• _AVAILABLE DATA_
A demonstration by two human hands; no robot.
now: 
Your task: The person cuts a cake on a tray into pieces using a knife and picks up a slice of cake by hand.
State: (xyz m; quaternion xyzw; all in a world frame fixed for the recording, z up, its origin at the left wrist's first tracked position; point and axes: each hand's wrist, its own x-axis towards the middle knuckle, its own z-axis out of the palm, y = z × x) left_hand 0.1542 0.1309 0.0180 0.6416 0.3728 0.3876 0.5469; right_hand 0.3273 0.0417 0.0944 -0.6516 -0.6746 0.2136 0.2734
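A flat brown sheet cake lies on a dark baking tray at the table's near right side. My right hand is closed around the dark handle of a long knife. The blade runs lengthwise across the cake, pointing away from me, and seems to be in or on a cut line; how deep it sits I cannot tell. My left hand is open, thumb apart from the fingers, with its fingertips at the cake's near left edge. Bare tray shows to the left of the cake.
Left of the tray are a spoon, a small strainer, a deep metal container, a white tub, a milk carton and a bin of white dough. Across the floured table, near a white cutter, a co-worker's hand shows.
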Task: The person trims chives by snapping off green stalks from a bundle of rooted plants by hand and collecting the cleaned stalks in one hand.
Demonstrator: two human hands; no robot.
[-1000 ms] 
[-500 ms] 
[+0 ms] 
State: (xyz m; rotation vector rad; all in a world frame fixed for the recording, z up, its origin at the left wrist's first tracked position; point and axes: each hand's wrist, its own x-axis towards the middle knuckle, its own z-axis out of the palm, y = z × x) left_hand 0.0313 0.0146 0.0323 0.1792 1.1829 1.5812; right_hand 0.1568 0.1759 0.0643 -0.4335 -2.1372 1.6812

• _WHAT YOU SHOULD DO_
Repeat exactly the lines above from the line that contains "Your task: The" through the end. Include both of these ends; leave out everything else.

• _RESPONSE BELOW_
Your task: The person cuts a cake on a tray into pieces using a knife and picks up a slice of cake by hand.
State: (xyz m; quaternion xyzw; all in a world frame fixed for the recording, z up, its origin at the left wrist's first tracked position; point and axes: each hand's wrist, its own x-axis towards the middle knuckle, its own z-axis out of the palm, y = z × x) left_hand 0.1542 0.1309 0.0180 0.6416 0.3728 0.3876 0.5469; right_hand 0.3273 0.0417 0.0944 -0.6516 -0.6746 0.2136 0.2734
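A flat brown sheet cake lies on a dark baking tray at the table's near right side. My right hand is closed around the dark handle of a long knife. The blade runs lengthwise across the cake, pointing away from me, and seems to be in or on a cut line; how deep it sits I cannot tell. My left hand is open, thumb apart from the fingers, with its fingertips at the cake's near left edge. Bare tray shows to the left of the cake.
Left of the tray are a spoon, a small strainer, a deep metal container, a white tub, a milk carton and a bin of white dough. Across the floured table, near a white cutter, a co-worker's hand shows.
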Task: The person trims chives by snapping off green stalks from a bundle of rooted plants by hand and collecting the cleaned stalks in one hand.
Demonstrator: two human hands; no robot.
[-1000 ms] 
[-500 ms] 
[+0 ms] 
State: (xyz m; rotation vector rad; all in a world frame fixed for the recording, z up, its origin at the left wrist's first tracked position; point and axes: each hand's wrist, its own x-axis towards the middle knuckle, its own z-axis out of the palm, y = z × x) left_hand 0.0313 0.0146 0.0323 0.1792 1.1829 1.5812; right_hand 0.1568 0.1759 0.0643 -0.4335 -2.1372 1.6812

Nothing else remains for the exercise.